**EXERCISE**
Entries follow. Return each line that contains the word "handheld".

**DATA TO PROCESS**

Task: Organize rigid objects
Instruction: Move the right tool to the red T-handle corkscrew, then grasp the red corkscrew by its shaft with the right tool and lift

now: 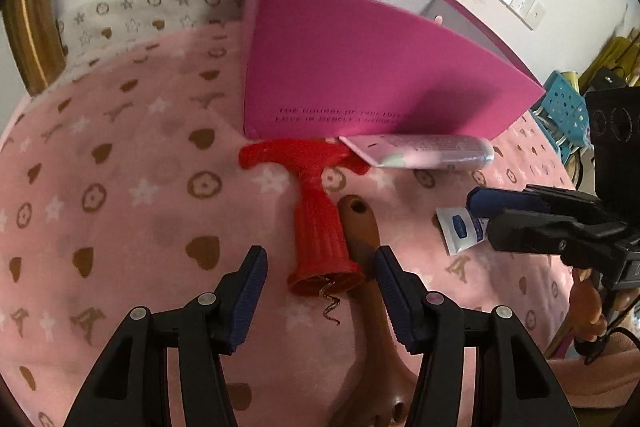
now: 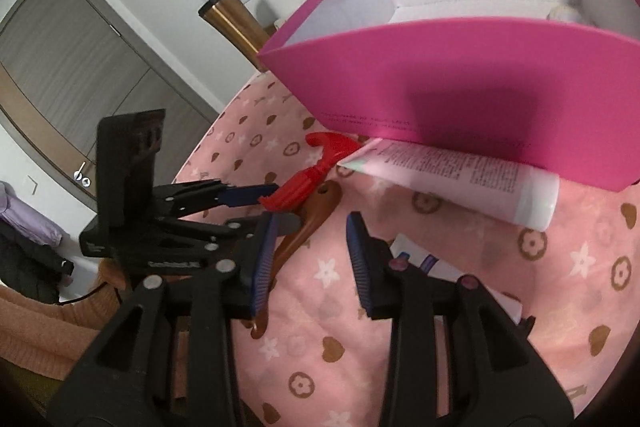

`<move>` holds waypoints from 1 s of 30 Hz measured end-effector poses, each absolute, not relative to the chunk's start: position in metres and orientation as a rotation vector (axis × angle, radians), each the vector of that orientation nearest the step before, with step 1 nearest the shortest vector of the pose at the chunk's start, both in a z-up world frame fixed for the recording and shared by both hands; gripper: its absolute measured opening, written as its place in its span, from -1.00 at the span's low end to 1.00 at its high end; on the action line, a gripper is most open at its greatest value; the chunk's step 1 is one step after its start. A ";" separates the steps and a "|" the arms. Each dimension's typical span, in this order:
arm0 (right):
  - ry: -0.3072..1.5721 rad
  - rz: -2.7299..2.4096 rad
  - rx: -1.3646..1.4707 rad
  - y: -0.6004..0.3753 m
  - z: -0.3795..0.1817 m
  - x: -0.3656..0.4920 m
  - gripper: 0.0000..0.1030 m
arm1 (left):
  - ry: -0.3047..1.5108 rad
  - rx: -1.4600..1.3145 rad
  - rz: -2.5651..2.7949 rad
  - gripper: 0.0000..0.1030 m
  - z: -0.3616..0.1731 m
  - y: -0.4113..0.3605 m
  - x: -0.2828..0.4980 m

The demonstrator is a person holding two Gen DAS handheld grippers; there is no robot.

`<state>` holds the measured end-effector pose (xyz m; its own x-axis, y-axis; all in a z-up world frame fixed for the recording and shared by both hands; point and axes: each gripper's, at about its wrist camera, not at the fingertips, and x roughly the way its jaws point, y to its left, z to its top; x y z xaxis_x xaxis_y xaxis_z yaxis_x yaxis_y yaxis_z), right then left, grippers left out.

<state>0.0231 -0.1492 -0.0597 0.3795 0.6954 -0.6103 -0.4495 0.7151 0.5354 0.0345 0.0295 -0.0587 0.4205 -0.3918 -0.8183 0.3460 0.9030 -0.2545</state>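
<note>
Two grippers open, left gripper (image 1: 320, 281) straddling red corkscrew (image 1: 318, 227); right gripper (image 2: 310, 259) empty

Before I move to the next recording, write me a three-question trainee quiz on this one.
1. True or false: the red corkscrew lies between the left gripper's open fingers.
2. Which object rests against the front of the pink box?
A. the pink-and-white tube
B. the brown wooden spoon
C. the small white tube
3. Fill in: the right gripper is open above the patterned pink ____.

Key: 1 true, with the pads not yet pressing on it; 2 A; 3 cloth.
</note>
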 end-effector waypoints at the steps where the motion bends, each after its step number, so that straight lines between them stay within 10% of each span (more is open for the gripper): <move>1: 0.927 0.744 0.300 -0.149 -0.061 0.023 -0.26 | 1.040 -0.049 -0.465 0.04 -0.059 0.029 0.034; 6: 0.950 0.752 0.309 -0.143 -0.067 0.025 -0.26 | 1.041 -0.067 -0.489 -0.30 -0.056 0.029 0.033; 30: 1.047 0.851 0.452 -0.127 -0.092 0.045 -0.26 | 0.954 -0.043 -0.601 -0.30 -0.044 0.021 -0.015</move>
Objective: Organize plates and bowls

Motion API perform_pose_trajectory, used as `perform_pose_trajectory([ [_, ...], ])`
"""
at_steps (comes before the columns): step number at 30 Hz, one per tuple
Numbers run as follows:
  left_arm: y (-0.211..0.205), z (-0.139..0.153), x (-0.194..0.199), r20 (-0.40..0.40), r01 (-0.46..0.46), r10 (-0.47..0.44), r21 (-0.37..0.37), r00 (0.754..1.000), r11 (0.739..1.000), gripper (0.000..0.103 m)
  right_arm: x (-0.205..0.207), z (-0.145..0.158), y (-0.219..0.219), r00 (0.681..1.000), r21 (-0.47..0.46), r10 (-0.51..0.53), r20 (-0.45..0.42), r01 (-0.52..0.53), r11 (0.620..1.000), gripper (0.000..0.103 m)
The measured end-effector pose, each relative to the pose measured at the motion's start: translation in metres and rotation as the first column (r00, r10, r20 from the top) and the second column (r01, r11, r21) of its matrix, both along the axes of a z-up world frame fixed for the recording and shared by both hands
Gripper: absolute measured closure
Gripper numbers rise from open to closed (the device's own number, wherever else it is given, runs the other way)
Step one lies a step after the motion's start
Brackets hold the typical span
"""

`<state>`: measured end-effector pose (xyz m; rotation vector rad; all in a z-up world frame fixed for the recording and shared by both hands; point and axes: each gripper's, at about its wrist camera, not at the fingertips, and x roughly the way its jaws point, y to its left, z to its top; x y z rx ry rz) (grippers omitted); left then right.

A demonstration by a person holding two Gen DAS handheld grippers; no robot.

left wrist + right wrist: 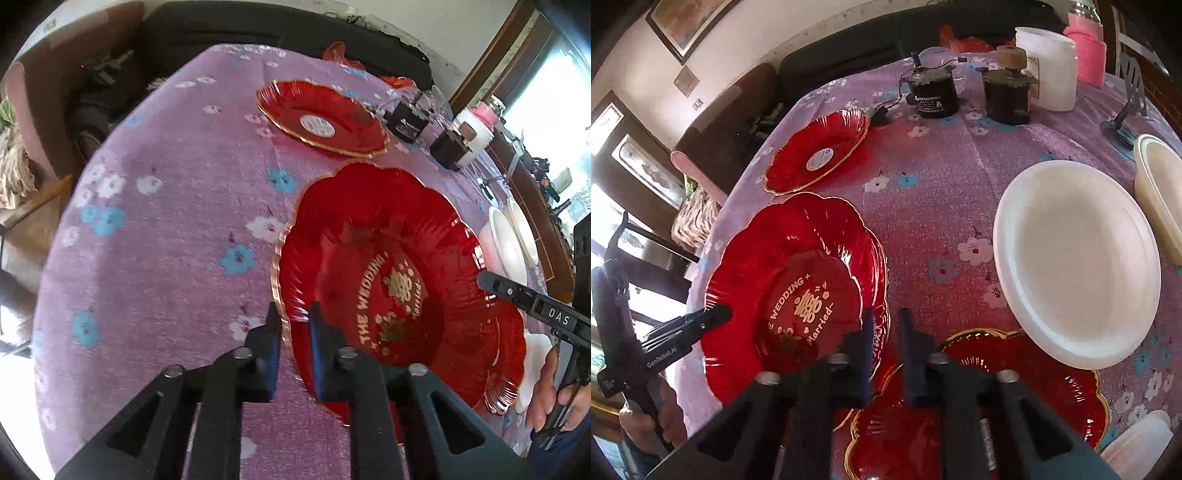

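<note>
A large red scalloped plate (pixel 369 240) with gold rim and gold "THE WEDDING" lettering lies on the purple flowered tablecloth (pixel 166 240). My left gripper (pixel 293 314) is shut on its left rim, which runs between the blue pads. In the right wrist view the same plate (pixel 775 251) has its right rim clamped in my right gripper (pixel 886 317). Each view shows the other gripper at the plate's opposite edge: the right one (pixel 482 278), the left one (pixel 720 314). The plate's near right edge overlaps another red plate (pixel 1015 387).
A third red plate (pixel 816 151) with a round sticker sits farther back. To the right are a white plate (pixel 1075 258) and a cream bowl (pixel 1160 192). Two black motors (pixel 934 96), a white jar (pixel 1049 66) and a pink-wrapped bottle (pixel 1086 51) stand at the back. A hand (pixel 546 398) holds the right gripper.
</note>
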<state>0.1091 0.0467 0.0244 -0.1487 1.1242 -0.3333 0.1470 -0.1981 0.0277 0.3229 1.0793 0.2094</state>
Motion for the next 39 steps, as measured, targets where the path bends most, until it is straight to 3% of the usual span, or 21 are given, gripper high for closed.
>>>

**RESULT FOR THIS TASK**
The demonstrator is a person holding two Gen DAS handheld grippers; there is no robot.
A demonstration by a person holding two Gen DAS handheld grippers; no robot.

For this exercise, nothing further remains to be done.